Kazakhstan

[This post continues directly from our previous post on Uzbekistan.]

Monday involved a whole lot of driving. Our original plan was to reach Almaty, the largest city in Kazakhstan, but somewhere along the way we decided we’d rather camp somewhere out bush now that we’ve finally reached the more sparsely populated portion of our trek.

The scenery through Kazakhstan so far has varied quite a bit. Leaving Shymkent, we started out driving through a valley between distant snow-capped mountains. After we left the mountains behind, we were passing through vast, flat plains of scrub. This felt strangely like being back home – the kind of sparsely populated countryside that I’ve become very familiar with seeing all over Australia.

Unlike Australia, in Kazakhstan you’ll regularly find sheep, horses, donkeys and cows just straying over the unfenced road. Sure, that’s something you sometimes see in Australia, but we’ve been seeing it in Kazakhstan on a main road joining two cities. There’s also plenty of animals wandering around the small towns we’ve passed through. Once again, like Australia, the distance between towns has started to get quite large, and the actual towns have started to get a lot smaller than previously. Unlike Australia, we’ve started to see people living in large canvas tents – yurts. So we’ve kind of achieved our “Perth to Yurt” goal. Of course, we’ve still a long way to go before we get to Mongolia, and a long way to travel within Mongolia to reach Ulanbator from the Russian border.

In general, Kazakhstan has been completely unlike what I was expecting. The terrain has been similar, but this first section to Almaty at least has been more populated and had much better roads and facilities than I was worrying about. People here have seemed a bit less friendly enthusiastic about the foreigners in their midst, too. The crazy waves from other cars, petrol station and restaurant staff excited to talk to us even though we don’t have any language in common and people in villages gawking at us have all stopped. Perhaps so many Mongol Ralliers have passed this way that we’re no longer a novelty? Maybe the Kazakh national attitude is more like the Scottish and they don’t trust strangers? Who knows.

There’s also been a bit of a change in attitude with the police we’ve encountered. In Romania we were being pulled over to make sure we weren’t lost (often we were lost). Starting in Iran we found the roads had regular police checkpoints; but mainly we were being pulled over because the police were curious and wanted to chat with us despite lack of a common language. In Turkmenistan we were pulled over because the cops wanted to give us grief for whatever ridiculous reason they could come up with (usually speeding while being foreign). In Uzbekistan we were asked if we were okay and if we needed directions. In Kazakhstan they’ve so far just wanted to see our documents and wave us on.

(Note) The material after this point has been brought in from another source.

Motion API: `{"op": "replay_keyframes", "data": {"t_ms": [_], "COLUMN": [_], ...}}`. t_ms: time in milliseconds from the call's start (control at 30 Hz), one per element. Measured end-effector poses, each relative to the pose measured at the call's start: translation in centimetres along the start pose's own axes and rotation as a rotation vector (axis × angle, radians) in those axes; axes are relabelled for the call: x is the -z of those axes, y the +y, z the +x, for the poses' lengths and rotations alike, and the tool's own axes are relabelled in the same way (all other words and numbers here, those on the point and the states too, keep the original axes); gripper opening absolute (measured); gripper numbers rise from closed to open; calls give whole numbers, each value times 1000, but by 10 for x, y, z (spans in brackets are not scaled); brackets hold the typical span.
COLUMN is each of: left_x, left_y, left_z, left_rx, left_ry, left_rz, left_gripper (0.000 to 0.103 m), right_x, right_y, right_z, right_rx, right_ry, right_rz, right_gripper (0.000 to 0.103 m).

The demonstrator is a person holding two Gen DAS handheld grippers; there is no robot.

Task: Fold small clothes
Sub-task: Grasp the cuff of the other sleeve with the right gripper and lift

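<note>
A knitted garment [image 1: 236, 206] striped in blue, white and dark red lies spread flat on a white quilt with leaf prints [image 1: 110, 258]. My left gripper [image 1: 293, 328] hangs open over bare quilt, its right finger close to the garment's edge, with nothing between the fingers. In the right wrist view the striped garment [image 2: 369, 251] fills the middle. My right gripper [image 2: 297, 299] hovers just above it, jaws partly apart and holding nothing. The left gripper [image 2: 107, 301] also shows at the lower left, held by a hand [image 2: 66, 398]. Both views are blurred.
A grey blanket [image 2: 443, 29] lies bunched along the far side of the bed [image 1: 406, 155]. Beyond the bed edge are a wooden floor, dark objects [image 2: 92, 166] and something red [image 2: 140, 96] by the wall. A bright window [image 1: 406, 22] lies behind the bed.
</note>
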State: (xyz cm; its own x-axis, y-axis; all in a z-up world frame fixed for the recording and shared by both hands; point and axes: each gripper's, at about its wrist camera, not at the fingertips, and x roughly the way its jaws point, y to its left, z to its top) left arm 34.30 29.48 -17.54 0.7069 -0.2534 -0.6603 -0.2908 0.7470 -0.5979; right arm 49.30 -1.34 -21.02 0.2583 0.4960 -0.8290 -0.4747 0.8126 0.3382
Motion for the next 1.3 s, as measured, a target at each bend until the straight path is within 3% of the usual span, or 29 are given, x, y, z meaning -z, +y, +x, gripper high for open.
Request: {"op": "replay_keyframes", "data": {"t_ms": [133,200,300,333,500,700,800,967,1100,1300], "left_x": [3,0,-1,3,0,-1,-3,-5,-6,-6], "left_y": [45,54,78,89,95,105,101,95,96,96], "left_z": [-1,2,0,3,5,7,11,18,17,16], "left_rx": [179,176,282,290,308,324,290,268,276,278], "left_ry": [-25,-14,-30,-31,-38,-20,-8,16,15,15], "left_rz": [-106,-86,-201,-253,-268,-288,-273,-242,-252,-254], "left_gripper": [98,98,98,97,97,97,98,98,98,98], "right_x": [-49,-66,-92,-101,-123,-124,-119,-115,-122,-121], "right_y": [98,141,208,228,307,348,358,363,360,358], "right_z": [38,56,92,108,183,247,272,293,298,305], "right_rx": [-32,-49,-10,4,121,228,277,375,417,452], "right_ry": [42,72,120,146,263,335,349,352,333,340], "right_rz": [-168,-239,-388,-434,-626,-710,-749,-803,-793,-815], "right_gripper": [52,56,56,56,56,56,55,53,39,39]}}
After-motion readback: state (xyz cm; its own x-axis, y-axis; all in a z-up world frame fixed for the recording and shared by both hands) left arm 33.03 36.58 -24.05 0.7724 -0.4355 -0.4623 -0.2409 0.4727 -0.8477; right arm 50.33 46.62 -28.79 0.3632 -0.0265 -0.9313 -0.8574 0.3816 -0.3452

Kazakhstan is also the first time we’ve seen petrol station attendants with guns. Not a particularly encouraging sight.

On Monday we were a bit concerned that the main road to Almaty might pass through Kyrgyzstan because, well, both of our maps show that it does. (Presumably the road was built back in the USSR days where there was no border to cross.) There were a couple of possible minor roads that allowed us to zig zag along the border, but it was hard to tell if one or the other might result in us travelling hundreds of kilometres over dirt tracks – our maps don’t indicate sealed vs unsealed roads. Fortunately, just following the signs to “Almaty” ended up taking us over one of these roads, which was a bit bumpy but that didn’t stop us from doing 110 km/h trying to keep up with the crazy German team (Splendid Spendobels) in front of us. When we stopped for fuel the German driver, Wolfgang, said to me something like “ah, that felt like proper rally driving!” At some point on this route we also lost all of our hub caps.

The temperature has also cooled down a bit, which has been a very welcome relief. It now feels like a Perth spring day and the sky is a beautiful blue with occasional clouds – not quite as nice as the vivid blue you see in outback Australia but much nicer than anything we’ve seen in Western Europe. Couldn’t possibly ask for better weather. The drop in temperature has also allowed my bow tie to make a come-back, for the first time since eastern Turkey.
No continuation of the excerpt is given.